Lightening the burden of the heavier thinkers in the play are Bob Marley (Alex W.S.T. Chumley), Tupac Shakur (Kyle Sparks), and foul-mouthed comedian Richard Pryor (Phillip Bell). Rapper Tupac Shakur is only too willing to share his own experiences more recently with police violence as experienced by himself and what he has seen all around him. Shakur’s music has been noted for addressing contemporary social issues that plagued inner cities, and he is considered a symbol of activism against inequality. He was killed in 1996 in a drive-by homicide. His attitude about sex and African-American women is that a gangsta rapper and his demeaning depiction of women blasted by the actress playing Maya Angelou, who thinks he needs to think beyond his crotch. Bob Marley offers insights from a Jamaican point of view, where the policemen who are all Black, are equally violent and corrupt. Philip Bell as Richard Pryor reminds the others that their high seriousness has its limits and they need to laugh a little at the absurdity of their own situation – especially in terms of duplicity of church-going folk who are so homophobic that they sound like white people.

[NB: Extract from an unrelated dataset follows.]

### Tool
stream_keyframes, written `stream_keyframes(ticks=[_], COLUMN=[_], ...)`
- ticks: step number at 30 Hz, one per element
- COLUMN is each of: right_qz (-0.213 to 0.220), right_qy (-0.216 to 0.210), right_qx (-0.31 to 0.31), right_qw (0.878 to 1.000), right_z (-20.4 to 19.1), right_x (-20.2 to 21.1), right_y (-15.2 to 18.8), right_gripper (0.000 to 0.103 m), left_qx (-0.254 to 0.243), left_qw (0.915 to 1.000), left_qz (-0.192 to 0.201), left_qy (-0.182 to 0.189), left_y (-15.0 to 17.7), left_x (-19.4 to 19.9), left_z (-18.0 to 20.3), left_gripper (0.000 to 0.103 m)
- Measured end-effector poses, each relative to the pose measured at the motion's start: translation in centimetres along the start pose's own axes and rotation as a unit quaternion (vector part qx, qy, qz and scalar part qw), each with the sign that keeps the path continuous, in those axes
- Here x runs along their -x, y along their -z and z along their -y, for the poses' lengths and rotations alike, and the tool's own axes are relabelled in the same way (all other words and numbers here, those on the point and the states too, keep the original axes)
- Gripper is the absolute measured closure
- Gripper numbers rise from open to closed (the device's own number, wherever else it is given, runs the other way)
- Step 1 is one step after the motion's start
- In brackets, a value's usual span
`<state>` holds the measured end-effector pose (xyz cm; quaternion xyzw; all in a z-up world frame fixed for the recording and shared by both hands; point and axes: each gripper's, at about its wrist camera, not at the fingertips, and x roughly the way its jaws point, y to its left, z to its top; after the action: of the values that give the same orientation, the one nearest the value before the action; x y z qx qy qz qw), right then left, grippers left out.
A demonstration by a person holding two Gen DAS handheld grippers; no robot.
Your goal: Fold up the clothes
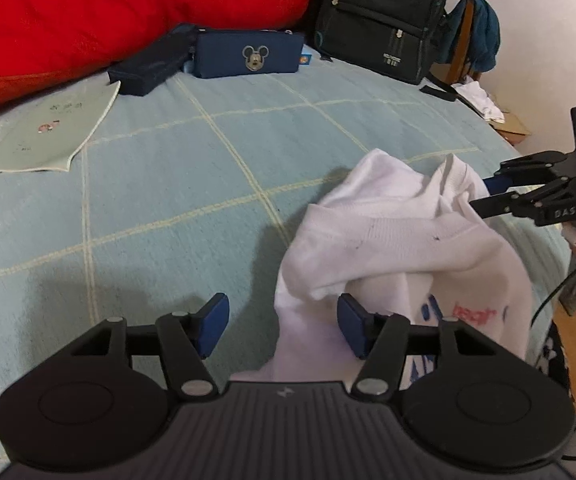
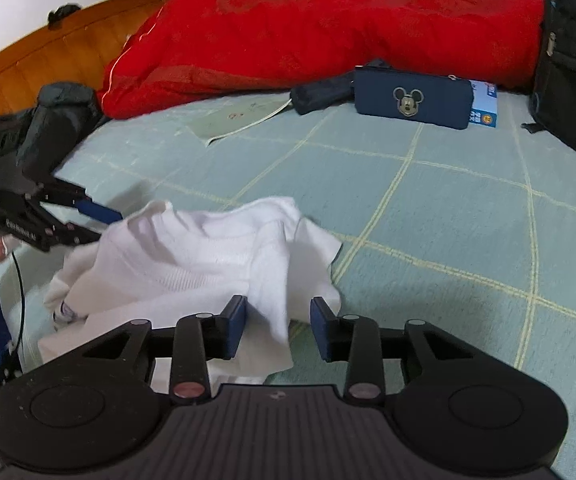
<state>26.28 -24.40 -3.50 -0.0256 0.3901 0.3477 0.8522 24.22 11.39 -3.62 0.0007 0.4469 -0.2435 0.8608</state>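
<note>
A crumpled white garment [image 1: 388, 240] [image 2: 208, 252] with blue and pink print lies on the light blue checked bedsheet [image 1: 168, 200] [image 2: 448, 220]. My left gripper [image 1: 284, 326] is open over the garment's left edge. Cloth hangs loosely between its blue pads, and the left pad stands apart from it. My right gripper [image 2: 280, 326] is open too, with a white fold lying between its pads and a gap at the right pad. In the left wrist view the right gripper [image 1: 488, 194] reaches in from the right edge at the garment's far side. The right wrist view has the left gripper [image 2: 106, 226] at the garment's left edge.
A red quilt [image 1: 108, 12] [image 2: 308, 32] lies along the back of the bed. In front of it are a navy Mickey pouch [image 1: 248, 56] [image 2: 412, 100], a dark bag [image 1: 148, 68], a pale booklet [image 1: 48, 132] and a black backpack [image 1: 380, 16]. A wooden headboard [image 2: 48, 64] bounds the left side.
</note>
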Motion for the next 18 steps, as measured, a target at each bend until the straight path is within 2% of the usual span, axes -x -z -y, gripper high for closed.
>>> stream_keyframes(ticks=[1,3,4,9,15,16,18], right_qz=[-0.001,0.001,0.003,0.002,-0.015,-0.017,-0.02], right_qy=[-0.001,-0.006,-0.007,0.023,0.033,0.033,0.033], right_qx=[0.006,0.018,0.028,0.075,0.051,0.047,0.043], right_qw=[1.0,1.0,1.0,0.997,0.998,0.998,0.998], right_z=[-0.3,-0.9,-1.3,-2.9,-1.7,-1.7,-1.9], right_x=[0.1,0.5,0.8,2.9,4.5,4.7,4.9], right_y=[0.1,0.4,0.5,1.4,3.7,4.1,4.9], right_gripper=[0.065,0.092,0.094,0.095,0.095,0.095,0.095], left_qx=[0.005,0.006,0.006,0.017,0.014,0.01,-0.008], left_qw=[1.0,1.0,1.0,0.9998,0.9997,0.9998,0.9999], left_qz=[-0.001,0.001,0.001,0.006,0.0,-0.001,0.008], left_qy=[0.005,0.0,-0.003,0.001,0.018,0.017,0.012], left_y=[0.0,0.1,0.2,1.1,1.9,1.9,2.1], left_x=[0.1,0.5,0.7,1.8,1.3,1.1,1.3], left_z=[-0.1,-0.2,-0.3,-0.3,0.8,1.2,2.1], left_gripper=[0.045,0.044,0.043,0.042,0.045,0.046,0.06])
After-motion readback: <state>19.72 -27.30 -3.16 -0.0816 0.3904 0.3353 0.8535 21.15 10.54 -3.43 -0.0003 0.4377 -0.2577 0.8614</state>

The complicity of side issues that surface in the course of A Heated Discussion offer plenty to digest, but it is in the final scene that the Orishas return to ask for the answer to the on-going violence by the police against African-Americans and to wonder what can be done to show that “Black Lives Matter.” Heretofore not on stage, but descending from a staircase to the gathering is none other than Shango himself (played by the play’s director Ben Guillory), who remembers all the wars that included African-American men, from the Civil War to the present-day military operations in Iraq and Afghanistan. Shongo rehearses the place of Black men fighting in America for the causes of the white population and its government. The magical windows of video installations at the sides of the stage dash through film and television footage of places where African-American men have fought on behalf of a “white” America. As the others on stage finally respond to Shongo’s call for retribution (“an eye for an eye”), the others wonder if there can be a solution anytime in the near future. Even Nora Zeale Hurston reminds everyone that she knows how to shoot a rifle. As the conjured vision of famous African-Americans walk away, the Orishas wonder if an answer is possible.
Acclaimed director Ben Guillory is the Producing Artistic Director of the Robey Theatre Company, which he co-founded in 1994 with Danny Glover. It takes its name from the pioneering Black actor and activist, Paul Robeson. For a quarter-century, The Robey Theatre Company has been known for its award-winning plays. Told from the lens of a global Black experience, the organization is dedicated to high-quality, socially-conscious, and authentic work. Levy Lee Simon is best known for his award-winning plays The Magnificent Dunbar Hotel and For the Love of Freedom: The Haitian Trilogy.